SOURCE MATERIAL ->
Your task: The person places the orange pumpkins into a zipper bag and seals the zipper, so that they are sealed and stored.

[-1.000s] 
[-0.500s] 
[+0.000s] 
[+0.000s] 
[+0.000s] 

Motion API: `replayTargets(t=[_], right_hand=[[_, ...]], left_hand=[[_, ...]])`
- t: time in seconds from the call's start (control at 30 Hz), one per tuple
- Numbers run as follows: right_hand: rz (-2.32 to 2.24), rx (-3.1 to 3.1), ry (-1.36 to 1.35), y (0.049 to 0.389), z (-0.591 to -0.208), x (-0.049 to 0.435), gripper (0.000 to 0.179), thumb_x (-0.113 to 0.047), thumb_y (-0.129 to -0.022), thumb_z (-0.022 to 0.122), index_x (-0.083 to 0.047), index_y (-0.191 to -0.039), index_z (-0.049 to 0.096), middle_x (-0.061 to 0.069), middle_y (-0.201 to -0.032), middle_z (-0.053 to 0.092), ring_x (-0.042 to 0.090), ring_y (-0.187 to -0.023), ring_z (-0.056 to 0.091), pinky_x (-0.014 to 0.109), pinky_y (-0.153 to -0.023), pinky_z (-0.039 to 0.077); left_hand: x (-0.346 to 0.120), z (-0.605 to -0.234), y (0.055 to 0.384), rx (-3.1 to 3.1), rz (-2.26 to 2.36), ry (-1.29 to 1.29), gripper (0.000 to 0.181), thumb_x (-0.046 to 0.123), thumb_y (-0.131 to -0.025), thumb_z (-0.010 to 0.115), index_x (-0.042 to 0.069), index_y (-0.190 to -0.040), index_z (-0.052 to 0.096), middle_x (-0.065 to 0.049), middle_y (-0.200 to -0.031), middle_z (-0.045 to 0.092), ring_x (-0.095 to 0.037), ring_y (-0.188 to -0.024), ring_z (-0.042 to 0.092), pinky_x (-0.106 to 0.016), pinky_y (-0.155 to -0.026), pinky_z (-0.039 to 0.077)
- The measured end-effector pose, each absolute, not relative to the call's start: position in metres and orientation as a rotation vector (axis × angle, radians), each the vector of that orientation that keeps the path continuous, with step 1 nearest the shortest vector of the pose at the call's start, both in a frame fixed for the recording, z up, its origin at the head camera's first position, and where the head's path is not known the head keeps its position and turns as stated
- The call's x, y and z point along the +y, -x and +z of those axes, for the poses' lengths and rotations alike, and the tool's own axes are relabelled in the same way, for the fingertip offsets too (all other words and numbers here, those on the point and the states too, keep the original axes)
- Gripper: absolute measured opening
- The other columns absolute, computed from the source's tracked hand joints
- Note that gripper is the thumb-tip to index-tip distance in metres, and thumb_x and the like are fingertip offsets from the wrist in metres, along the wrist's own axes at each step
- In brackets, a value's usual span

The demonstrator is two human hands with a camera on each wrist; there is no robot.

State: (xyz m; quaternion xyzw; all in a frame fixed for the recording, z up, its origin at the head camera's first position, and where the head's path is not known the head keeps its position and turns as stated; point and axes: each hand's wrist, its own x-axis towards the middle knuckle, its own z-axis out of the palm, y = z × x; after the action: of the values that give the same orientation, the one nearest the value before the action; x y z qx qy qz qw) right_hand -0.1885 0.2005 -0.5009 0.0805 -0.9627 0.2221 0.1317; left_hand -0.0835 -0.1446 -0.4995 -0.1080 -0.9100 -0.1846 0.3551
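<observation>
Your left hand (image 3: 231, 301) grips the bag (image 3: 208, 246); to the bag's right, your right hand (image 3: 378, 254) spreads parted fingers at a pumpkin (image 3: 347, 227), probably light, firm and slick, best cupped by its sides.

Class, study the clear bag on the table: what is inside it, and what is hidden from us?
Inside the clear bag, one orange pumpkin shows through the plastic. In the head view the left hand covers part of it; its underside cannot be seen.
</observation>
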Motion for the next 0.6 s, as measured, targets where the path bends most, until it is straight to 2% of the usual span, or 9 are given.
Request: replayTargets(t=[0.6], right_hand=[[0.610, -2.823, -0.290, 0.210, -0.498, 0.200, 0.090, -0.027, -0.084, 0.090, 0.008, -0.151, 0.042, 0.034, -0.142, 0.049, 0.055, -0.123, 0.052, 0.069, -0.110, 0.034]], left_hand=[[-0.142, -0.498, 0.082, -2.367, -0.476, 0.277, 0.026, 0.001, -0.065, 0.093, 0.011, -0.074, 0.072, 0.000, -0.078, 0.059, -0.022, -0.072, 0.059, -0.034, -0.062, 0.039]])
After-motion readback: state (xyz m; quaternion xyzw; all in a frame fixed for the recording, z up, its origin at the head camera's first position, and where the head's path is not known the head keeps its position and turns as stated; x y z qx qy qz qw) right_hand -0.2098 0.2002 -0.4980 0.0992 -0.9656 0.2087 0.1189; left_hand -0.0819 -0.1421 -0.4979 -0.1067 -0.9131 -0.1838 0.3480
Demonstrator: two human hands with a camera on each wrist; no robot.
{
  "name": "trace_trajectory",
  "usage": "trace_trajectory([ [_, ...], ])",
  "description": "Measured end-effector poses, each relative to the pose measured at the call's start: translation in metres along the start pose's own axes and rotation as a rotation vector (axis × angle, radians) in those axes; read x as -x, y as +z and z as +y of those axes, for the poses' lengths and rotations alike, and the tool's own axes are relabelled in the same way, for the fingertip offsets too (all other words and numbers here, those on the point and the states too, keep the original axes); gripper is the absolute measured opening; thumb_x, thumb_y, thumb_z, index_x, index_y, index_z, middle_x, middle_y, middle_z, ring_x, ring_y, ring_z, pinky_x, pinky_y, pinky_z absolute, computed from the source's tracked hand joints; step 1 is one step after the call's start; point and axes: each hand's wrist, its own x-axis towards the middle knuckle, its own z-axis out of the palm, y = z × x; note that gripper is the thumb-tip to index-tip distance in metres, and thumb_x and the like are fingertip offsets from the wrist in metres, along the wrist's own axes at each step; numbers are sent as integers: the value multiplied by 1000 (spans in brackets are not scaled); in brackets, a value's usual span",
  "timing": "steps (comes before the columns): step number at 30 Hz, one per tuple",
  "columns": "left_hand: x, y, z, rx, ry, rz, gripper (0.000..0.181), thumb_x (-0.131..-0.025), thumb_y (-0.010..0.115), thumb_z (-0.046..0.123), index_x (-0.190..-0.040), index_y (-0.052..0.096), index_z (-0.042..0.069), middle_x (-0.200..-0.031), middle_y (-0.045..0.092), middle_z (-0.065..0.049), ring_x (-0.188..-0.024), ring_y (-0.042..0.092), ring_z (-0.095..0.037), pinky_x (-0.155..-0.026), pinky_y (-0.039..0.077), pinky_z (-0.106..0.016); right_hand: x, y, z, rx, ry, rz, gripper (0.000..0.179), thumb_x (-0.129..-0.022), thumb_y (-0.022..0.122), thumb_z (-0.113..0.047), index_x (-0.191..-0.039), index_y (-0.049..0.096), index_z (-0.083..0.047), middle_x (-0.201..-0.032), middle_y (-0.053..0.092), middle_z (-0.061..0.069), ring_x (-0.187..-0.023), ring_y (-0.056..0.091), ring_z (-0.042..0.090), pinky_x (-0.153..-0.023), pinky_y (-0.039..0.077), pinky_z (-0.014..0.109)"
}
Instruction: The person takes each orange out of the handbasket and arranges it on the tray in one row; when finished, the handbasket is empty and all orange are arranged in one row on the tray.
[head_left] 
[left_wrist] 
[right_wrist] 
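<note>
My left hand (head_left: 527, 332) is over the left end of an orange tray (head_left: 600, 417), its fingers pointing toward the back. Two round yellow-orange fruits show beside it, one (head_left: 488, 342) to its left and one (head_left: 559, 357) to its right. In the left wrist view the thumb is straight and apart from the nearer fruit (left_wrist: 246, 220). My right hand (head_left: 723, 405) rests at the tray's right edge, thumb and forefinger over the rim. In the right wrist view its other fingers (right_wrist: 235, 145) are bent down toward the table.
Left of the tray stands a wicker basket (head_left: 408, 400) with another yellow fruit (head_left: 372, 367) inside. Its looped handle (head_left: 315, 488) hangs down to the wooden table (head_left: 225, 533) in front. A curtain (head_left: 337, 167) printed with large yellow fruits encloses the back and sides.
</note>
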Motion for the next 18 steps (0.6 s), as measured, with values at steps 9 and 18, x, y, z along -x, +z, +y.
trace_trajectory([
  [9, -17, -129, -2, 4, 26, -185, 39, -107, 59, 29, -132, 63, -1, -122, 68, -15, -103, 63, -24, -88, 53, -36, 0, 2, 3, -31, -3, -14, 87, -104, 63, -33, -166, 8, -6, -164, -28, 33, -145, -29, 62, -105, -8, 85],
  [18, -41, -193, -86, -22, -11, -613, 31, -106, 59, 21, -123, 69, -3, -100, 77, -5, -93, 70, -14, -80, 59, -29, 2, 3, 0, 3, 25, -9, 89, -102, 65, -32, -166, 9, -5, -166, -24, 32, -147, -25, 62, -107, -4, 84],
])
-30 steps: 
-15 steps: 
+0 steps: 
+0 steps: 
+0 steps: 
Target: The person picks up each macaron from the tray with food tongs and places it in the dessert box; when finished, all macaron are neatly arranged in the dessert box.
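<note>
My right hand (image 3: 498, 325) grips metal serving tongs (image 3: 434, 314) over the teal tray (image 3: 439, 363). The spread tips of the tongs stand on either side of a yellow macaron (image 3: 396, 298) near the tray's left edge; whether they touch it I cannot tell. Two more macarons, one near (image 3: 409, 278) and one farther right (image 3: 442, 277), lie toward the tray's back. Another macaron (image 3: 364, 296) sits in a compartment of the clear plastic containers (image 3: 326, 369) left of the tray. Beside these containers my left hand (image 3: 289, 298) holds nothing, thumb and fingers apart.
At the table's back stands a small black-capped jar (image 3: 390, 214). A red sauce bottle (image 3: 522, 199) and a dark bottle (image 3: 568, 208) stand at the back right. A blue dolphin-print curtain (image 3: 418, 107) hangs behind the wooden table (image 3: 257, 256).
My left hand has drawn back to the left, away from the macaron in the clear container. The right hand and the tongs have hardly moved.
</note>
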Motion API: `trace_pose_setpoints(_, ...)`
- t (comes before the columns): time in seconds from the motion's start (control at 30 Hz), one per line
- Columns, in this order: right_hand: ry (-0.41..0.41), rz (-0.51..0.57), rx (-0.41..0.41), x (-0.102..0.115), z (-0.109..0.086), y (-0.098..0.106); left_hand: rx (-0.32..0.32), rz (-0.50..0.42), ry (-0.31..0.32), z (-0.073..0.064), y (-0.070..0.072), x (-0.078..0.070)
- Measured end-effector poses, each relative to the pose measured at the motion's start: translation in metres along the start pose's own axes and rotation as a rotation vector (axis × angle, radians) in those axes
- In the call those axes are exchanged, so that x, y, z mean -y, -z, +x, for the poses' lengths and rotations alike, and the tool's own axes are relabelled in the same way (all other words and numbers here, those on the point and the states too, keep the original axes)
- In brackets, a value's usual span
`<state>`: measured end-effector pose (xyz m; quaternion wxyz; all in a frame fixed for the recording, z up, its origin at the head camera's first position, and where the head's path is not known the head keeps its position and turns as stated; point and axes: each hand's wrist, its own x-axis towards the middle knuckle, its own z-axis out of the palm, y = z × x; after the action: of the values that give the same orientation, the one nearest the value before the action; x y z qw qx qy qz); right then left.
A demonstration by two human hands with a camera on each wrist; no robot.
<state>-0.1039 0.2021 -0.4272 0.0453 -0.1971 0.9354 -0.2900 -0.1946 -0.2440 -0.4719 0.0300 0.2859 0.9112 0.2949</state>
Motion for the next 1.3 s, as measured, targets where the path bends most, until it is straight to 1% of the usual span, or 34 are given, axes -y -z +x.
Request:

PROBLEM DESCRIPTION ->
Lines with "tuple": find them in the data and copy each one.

RESULT FOR THIS TASK ->
- t: time in seconds from the call's start (control at 30 Hz), one per tuple
  "timing": "steps (comes before the columns): step number at 30 Hz, one per tuple",

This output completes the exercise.